#### TASK DIRECTIONS:
Nothing in the listing should be dropped or altered when it is copied.

#### SOURCE MATERIAL:
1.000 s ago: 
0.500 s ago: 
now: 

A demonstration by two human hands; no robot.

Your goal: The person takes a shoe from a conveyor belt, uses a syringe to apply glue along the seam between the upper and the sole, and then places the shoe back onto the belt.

#### EXERCISE ANSWER:
1.000 s ago: 
0.500 s ago: 
now: 

A demonstration by two human hands; no robot.

Your goal: The person takes a shoe from a conveyor belt, uses a syringe to apply glue along the seam between the upper and the sole, and then places the shoe back onto the belt.

This finishes the output for the exercise.